STUTTGART, Germany — NATO countries are ready to “turbocharge” defense spending, the alliance’s top official said this week as the security bloc prepares for President Donald Trump’s anticipated push to get European militaries to do more.
Secretary-General Mark Rutte, in a statement Monday shortly after Trump was sworn into office, made the American president’s top NATO issue his own.
“With President Trump back in office, we will turbocharge defense spending and production,” Rutte said, adding that Trump’s often-stated mantra of peace through strength can be achieved through NATO.
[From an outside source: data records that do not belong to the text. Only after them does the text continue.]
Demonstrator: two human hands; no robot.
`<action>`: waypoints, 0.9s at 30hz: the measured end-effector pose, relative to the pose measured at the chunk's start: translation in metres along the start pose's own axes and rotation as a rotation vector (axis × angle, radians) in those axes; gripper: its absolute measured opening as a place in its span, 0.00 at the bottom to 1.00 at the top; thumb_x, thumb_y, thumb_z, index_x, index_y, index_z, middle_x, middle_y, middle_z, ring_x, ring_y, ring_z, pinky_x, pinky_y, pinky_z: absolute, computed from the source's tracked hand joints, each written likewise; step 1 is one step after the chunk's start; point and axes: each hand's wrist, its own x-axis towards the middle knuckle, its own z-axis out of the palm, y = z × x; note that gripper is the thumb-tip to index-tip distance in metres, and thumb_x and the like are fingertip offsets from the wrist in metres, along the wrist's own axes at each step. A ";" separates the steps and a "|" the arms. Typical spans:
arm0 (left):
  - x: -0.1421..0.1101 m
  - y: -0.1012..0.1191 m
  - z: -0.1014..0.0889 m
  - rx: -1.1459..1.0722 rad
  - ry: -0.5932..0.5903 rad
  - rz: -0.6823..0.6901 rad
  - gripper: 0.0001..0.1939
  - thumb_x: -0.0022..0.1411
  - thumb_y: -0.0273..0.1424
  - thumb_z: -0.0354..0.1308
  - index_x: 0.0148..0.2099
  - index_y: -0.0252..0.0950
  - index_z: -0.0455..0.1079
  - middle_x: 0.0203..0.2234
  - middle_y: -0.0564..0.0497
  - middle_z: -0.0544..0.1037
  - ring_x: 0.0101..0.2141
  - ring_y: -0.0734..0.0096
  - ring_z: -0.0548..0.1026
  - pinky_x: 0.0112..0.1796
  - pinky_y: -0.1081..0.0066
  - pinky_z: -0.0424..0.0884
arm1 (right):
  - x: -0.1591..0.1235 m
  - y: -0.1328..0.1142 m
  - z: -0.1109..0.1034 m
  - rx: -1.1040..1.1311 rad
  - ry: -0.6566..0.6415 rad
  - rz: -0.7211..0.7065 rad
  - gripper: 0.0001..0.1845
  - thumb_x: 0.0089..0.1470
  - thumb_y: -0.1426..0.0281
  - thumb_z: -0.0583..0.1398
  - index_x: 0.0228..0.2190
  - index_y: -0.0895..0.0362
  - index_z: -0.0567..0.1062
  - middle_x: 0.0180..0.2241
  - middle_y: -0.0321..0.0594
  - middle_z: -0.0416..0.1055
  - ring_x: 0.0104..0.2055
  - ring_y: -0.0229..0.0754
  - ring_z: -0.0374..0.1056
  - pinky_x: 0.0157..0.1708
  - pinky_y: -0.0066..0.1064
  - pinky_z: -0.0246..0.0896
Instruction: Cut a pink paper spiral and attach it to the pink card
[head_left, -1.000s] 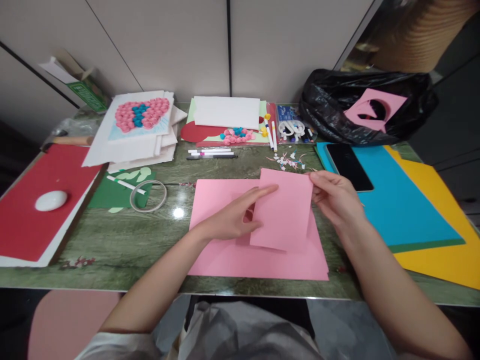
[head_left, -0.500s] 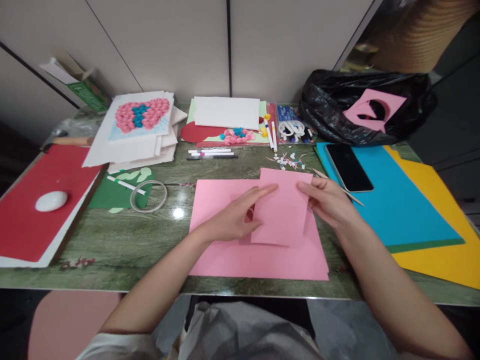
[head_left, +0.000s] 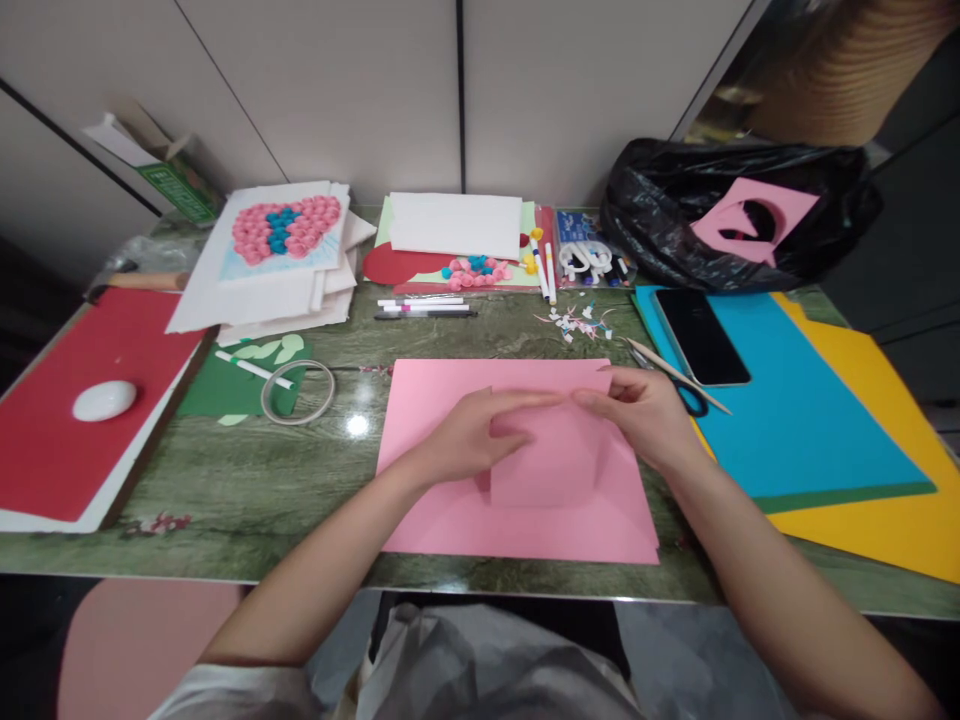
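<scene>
A small sheet of pink paper [head_left: 544, 475] is held raised and bent over a larger pink sheet [head_left: 420, 520] that lies flat on the table. My left hand [head_left: 469, 435] is at its left side, index finger stretched along the top and thumb against the front; the other fingers are mostly hidden. With thumb and fingers, my right hand [head_left: 649, 410] pinches the top right part of the small sheet. Just right of that hand lie scissors [head_left: 691, 400] and a pointed wooden stick [head_left: 679, 375].
A phone [head_left: 703, 337] rests on blue paper [head_left: 810, 420] at right. Paper scraps [head_left: 576, 322] and pens [head_left: 424, 308] lie behind the pink sheets. Left are a tape roll [head_left: 298, 393], a white oval object [head_left: 105, 401] and a flower picture [head_left: 285, 230]. A black bag [head_left: 645, 220] stands back right.
My right hand has moved left and slightly down along the small sheet's upper edge, bending it over. The scissors and stick have come into view. My left hand has shifted only slightly.
</scene>
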 end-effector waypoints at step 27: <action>-0.002 0.012 0.003 0.092 -0.114 -0.006 0.27 0.59 0.28 0.53 0.60 0.48 0.57 0.57 0.55 0.66 0.55 0.63 0.64 0.54 0.62 0.59 | -0.001 -0.003 0.002 0.078 0.003 -0.054 0.08 0.46 0.65 0.65 0.20 0.53 0.74 0.21 0.33 0.64 0.24 0.36 0.57 0.24 0.30 0.50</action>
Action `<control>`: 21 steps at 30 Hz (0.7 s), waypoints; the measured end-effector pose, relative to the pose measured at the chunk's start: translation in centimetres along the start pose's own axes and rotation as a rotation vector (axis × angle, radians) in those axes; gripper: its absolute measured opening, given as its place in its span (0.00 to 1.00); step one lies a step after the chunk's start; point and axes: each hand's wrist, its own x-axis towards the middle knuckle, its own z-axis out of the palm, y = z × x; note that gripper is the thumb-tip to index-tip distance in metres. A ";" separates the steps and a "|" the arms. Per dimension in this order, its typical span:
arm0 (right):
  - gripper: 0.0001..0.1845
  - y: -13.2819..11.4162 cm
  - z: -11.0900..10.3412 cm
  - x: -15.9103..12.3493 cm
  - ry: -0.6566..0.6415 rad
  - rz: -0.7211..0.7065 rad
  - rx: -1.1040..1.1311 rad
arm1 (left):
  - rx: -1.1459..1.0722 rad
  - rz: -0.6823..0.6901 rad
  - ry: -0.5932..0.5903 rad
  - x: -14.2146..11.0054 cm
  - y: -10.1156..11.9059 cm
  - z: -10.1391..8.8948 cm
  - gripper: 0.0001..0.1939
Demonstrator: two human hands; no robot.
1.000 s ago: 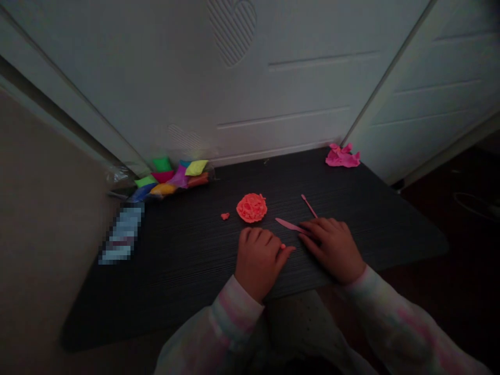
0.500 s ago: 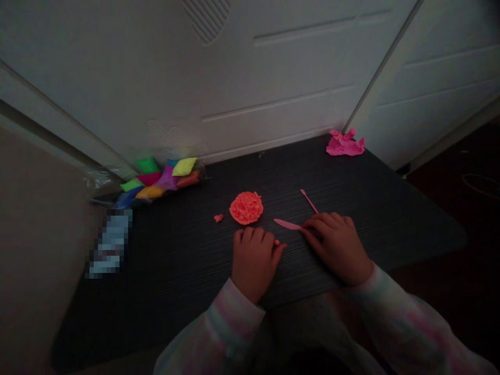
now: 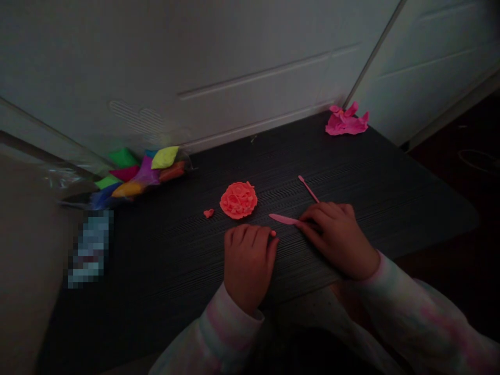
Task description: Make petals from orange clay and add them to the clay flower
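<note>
My left hand (image 3: 248, 260) lies knuckles-up on the dark table (image 3: 164, 250), fingers curled, with a tiny orange clay bit (image 3: 273, 234) pinched at the fingertips. Just beyond it sits a round, textured orange clay disc (image 3: 238, 200), and a small orange crumb (image 3: 209, 213) lies to its left. My right hand (image 3: 338, 237) rests on the table with its fingers closed on the handle of a pink plastic knife tool (image 3: 283, 219), whose blade points left. A thin pink stick tool (image 3: 308, 188) lies just behind that hand.
A crumpled pink clay lump (image 3: 346, 121) sits at the table's far right corner. A clear bag of coloured clay packets (image 3: 136, 174) lies at the far left against the white panelled wall (image 3: 234, 62). A blurred-out item (image 3: 89, 250) lies at the left edge.
The view has tilted down and things have slid up in the picture. My left hand's fingers have closed tighter around the clay bit. My right hand has stayed on the knife tool.
</note>
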 end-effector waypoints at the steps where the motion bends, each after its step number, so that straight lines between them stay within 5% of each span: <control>1: 0.06 -0.1 0.0 0.1 -0.012 0.011 0.011 | 0.004 0.010 0.000 0.0 0.0 0.0 0.05; 8: 0.04 -1.1 0.0 0.4 -0.114 0.063 -0.041 | 0.022 0.037 0.039 0.0 -0.3 0.4 0.06; 16: 0.07 -1.4 0.3 -0.8 0.045 -0.032 -0.056 | -0.129 0.046 0.063 0.0 -0.5 0.8 0.05; 21: 0.08 -1.1 0.2 -0.8 -0.003 -0.142 -0.053 | -0.160 0.044 0.058 0.0 -0.5 0.8 0.04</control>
The return of Trump will once again put European defense spending levels at the center of the United States’ approach to NATO. Over the past several years, NATO members have boosted investments, with about 20 out of 32 members hitting the alliance’s benchmark of spending 2% of gross domestic product on defense.
The gains, some of which came during Trump’s first term, picked up momentum after Russia’s 2022 full-scale invasion of Ukraine.
However, numerous countries still don’t have a plan for immediately hitting the 2% target, let alone getting to Trump’s more recent demand that the minimum spending level be elevated to 5% of GDP.
It’s unclear what the consequences could be should allies resist Trump, who in the past has indicated an openness to quitting the alliance if they don’t shoulder more of the security burden.
Lithuania, a Baltic state especially worried about Russian aggression, already has decided to ratchet up its spending level to between 5% and 6% of GDP.
Lithuanian President Gitanas Nauseda on Friday announced the decision, which puts the country in line with Trump’s preference. The Baltic countries and Poland, are among the top NATO defense spenders on a per-capita basis.
Warsaw said last year that it aims to get to the 5% level in 2025. Poland has been on a weapons buying binge and over the weekend received its first batch of M1A2 Abrams battle tanks purchased from the U.S.
However, not all allies are on board. German Chancellor Olaf Scholz said last week that going to 5% would only be possible with “massive tax increases or massive cuts to many things that are important to us.”
Still, other leaders in Germany, where federal elections are slated to take place next month, say Berlin needs to invest beyond the 2% of GDP level. Last year, Germany met the the 2% threshold for the first time.
How Germany manages the defense spending debate with Trump could factor into White House calculations about the future of the American military presence in Europe.
At the end of Trump’s first term, he sought to remove about 12,000 troops from Germany in connection with his complaints about the chronic low levels of domestic spending on defense by successive German governments.
French President Emmanuel Macron, speaking one hour before Trump’s inauguration Monday, said European countries should prepare in the event the White House reduces its commitments in Europe.
“What will we do in Europe tomorrow if our American ally withdraws its warships from the Mediterranean?” Politico quoted Macron as saying. “What if (the U.S.) switches its fighter planes from the Atlantic to the Pacific? These are all scenarios we need to prepare for.”